**TASK DESCRIPTION:** Under this line sits a listing. Repeat exactly and only its lines from the one holding "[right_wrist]" through the one holding "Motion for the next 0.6"; skip pictures.

**EXTRACTED RECORDS:**
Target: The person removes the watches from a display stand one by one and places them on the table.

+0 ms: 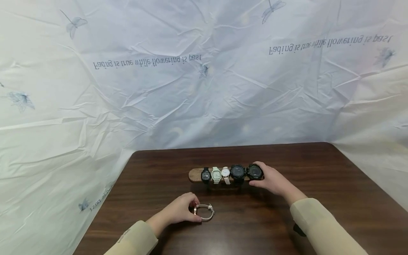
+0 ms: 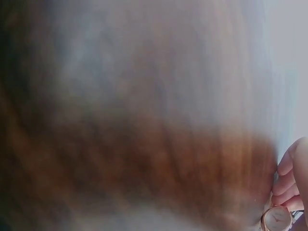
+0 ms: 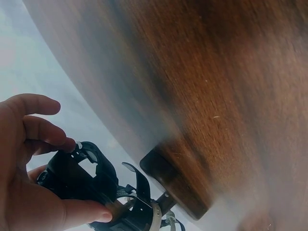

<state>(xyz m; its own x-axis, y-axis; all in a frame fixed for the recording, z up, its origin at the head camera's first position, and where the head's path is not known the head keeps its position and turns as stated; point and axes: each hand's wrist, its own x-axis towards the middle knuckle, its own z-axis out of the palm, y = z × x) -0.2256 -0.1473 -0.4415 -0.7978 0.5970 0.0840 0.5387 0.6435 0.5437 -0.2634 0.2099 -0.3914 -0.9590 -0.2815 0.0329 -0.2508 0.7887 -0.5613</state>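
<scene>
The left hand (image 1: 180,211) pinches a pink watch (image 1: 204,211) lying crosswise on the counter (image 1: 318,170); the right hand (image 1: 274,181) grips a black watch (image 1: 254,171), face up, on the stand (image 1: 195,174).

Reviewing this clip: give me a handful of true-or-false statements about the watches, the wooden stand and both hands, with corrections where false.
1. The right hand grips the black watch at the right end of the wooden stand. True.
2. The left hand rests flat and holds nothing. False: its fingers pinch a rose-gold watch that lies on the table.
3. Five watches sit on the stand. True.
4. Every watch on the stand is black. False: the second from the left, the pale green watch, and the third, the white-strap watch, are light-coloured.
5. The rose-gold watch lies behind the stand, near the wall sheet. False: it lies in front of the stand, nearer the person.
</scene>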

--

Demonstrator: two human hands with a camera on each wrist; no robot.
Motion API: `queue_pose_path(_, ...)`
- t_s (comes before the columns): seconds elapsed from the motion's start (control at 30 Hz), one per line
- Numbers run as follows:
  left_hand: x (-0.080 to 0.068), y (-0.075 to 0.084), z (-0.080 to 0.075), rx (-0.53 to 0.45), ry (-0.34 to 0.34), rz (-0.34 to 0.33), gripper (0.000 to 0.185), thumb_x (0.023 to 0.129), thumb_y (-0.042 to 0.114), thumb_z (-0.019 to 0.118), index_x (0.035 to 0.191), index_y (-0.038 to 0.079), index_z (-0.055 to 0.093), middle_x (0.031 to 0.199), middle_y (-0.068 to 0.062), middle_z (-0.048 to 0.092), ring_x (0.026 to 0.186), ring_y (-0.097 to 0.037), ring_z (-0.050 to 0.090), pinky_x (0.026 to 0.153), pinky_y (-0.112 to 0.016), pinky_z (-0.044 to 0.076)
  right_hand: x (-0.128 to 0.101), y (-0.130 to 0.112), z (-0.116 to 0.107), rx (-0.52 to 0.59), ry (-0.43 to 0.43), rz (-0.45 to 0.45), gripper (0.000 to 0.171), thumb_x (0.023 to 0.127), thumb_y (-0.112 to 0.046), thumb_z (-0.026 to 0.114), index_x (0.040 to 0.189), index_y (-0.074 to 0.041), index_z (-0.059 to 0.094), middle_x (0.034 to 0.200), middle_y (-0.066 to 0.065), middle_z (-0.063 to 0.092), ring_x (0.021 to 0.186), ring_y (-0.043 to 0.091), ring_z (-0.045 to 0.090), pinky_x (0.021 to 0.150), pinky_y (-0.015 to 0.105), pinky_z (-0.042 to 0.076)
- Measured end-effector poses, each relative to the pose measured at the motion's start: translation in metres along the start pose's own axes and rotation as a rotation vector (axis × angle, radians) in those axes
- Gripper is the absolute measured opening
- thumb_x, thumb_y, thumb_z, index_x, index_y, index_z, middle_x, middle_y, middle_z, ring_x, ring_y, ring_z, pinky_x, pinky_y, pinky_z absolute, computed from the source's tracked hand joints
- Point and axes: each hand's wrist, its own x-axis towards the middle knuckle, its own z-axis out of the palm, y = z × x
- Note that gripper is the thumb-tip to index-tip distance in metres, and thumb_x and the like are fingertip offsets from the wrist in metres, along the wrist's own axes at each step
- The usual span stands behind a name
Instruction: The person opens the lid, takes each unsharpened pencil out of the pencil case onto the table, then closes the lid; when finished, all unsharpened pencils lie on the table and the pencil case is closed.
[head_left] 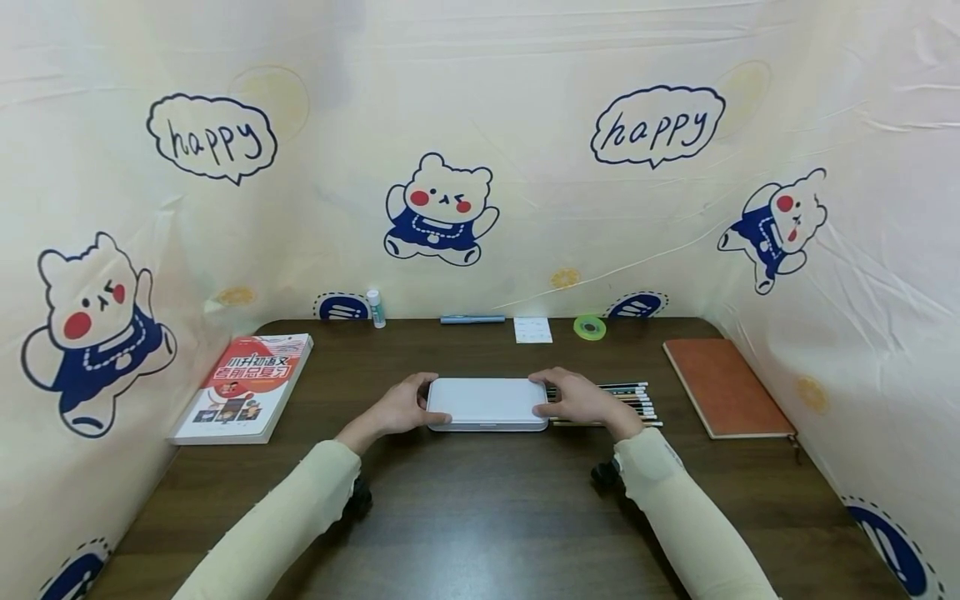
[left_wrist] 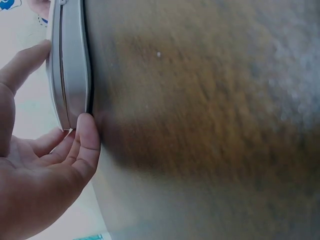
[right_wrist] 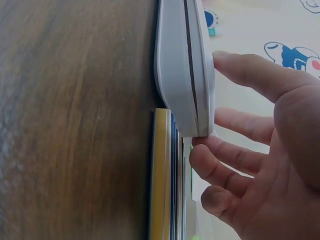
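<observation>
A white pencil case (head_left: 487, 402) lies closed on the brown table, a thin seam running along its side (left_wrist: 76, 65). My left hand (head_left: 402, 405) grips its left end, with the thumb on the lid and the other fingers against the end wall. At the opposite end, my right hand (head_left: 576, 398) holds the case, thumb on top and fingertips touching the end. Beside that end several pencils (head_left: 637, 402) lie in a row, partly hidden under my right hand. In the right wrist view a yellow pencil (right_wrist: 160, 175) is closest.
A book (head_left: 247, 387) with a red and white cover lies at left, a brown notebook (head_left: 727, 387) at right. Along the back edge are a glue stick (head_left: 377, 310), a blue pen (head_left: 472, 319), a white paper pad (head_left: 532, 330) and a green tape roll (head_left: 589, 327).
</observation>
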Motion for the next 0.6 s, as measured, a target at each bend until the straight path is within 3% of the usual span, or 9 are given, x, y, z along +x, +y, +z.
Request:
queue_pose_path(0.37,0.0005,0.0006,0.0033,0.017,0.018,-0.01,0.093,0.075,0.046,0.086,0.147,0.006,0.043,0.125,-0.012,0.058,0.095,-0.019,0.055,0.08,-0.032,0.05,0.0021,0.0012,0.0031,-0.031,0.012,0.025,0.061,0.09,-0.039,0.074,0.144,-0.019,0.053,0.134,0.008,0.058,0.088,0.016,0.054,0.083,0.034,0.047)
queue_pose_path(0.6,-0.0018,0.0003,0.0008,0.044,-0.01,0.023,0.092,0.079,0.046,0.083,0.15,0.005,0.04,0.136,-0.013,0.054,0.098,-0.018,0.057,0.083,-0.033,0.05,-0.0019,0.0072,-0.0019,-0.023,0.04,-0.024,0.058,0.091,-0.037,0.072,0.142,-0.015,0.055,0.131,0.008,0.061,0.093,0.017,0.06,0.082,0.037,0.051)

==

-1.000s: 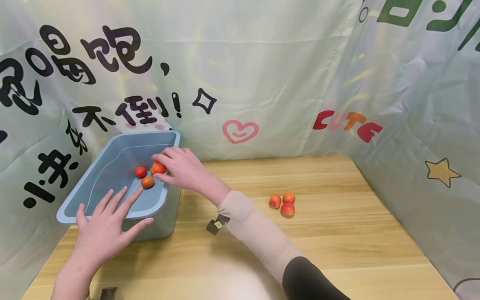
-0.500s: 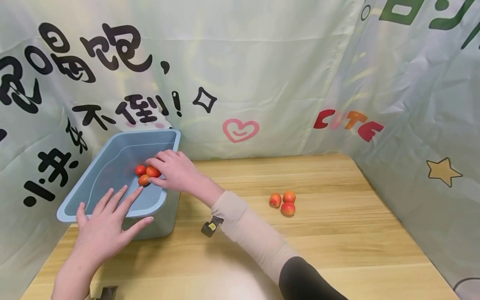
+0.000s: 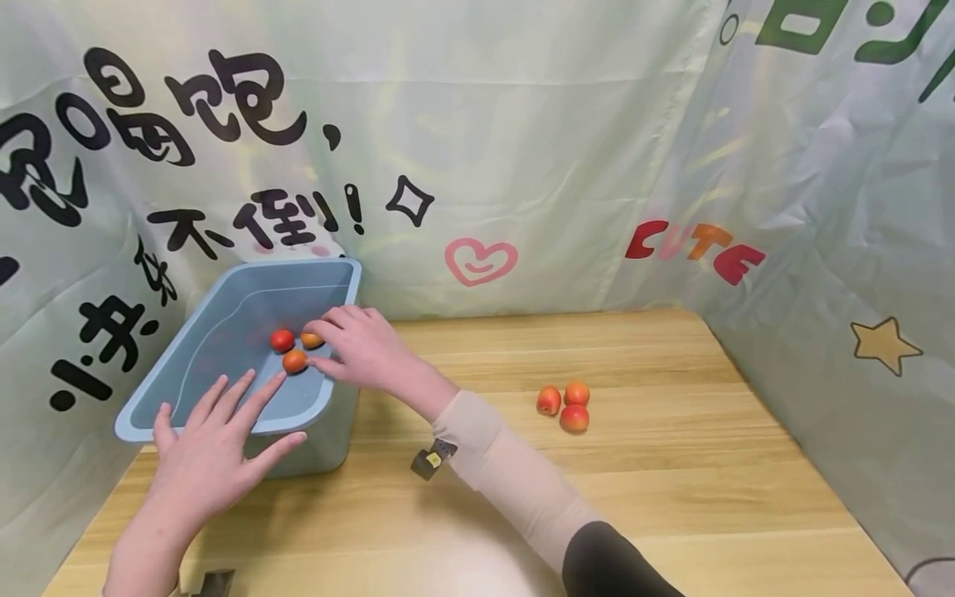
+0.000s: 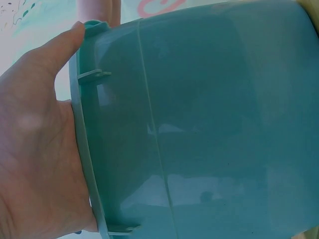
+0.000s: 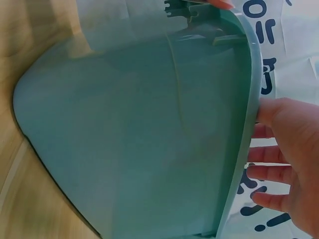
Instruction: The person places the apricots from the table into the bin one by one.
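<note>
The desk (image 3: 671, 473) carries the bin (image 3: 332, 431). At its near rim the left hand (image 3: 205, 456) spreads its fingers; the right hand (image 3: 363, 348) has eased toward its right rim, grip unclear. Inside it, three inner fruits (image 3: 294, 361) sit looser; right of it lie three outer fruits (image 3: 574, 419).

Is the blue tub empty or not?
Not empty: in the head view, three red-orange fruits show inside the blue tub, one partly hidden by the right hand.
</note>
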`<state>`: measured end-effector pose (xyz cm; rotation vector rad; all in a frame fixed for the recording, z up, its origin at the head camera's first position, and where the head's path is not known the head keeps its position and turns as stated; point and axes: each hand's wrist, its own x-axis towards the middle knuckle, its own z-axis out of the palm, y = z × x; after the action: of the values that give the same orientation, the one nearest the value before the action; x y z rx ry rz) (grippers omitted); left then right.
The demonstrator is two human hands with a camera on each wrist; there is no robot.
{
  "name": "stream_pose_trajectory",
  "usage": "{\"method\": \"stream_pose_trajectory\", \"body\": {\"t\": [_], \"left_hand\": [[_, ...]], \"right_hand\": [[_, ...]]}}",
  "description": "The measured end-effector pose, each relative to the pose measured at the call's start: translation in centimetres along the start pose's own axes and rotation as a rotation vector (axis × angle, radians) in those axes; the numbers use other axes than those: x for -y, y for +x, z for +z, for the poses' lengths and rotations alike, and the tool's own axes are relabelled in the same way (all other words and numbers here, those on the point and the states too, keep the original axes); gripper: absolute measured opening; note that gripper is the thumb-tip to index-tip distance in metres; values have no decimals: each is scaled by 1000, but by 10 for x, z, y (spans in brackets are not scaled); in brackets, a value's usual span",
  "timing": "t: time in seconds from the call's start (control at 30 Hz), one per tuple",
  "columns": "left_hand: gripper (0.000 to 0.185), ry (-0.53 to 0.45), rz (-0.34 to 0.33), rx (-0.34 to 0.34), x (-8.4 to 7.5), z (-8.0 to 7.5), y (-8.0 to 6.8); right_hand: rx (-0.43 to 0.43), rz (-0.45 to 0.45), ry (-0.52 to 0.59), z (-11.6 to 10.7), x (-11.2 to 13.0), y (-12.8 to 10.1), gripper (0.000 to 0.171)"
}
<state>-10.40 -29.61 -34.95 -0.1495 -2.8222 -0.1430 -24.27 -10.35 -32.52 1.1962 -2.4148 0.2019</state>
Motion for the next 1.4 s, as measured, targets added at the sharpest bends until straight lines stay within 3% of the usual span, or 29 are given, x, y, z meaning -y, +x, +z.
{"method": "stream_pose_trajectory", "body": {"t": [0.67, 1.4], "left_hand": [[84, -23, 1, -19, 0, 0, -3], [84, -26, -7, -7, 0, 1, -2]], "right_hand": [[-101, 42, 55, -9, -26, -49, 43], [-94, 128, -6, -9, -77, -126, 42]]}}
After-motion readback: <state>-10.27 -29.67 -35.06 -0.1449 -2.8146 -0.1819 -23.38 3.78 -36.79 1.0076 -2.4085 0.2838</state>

**TASK ANSWER:**
[right_wrist] 
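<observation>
A white pencil case (head_left: 487, 402) lies closed on the brown table, a thin seam running along its side (left_wrist: 76, 65). My left hand (head_left: 402, 405) grips its left end, with the thumb on the lid and the other fingers against the end wall. At the opposite end, my right hand (head_left: 576, 398) holds the case, thumb on top and fingertips touching the end. Beside that end several pencils (head_left: 637, 402) lie in a row, partly hidden under my right hand. In the right wrist view a yellow pencil (right_wrist: 160, 175) is closest.
A book (head_left: 247, 387) with a red and white cover lies at left, a brown notebook (head_left: 727, 387) at right. Along the back edge are a glue stick (head_left: 377, 310), a blue pen (head_left: 472, 319), a white paper pad (head_left: 532, 330) and a green tape roll (head_left: 589, 327).
</observation>
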Motion for the next 0.6 s, as measured, a target at each bend until the straight path is within 3% of the usual span, or 9 are given, x, y, z along +x, +y, +z.

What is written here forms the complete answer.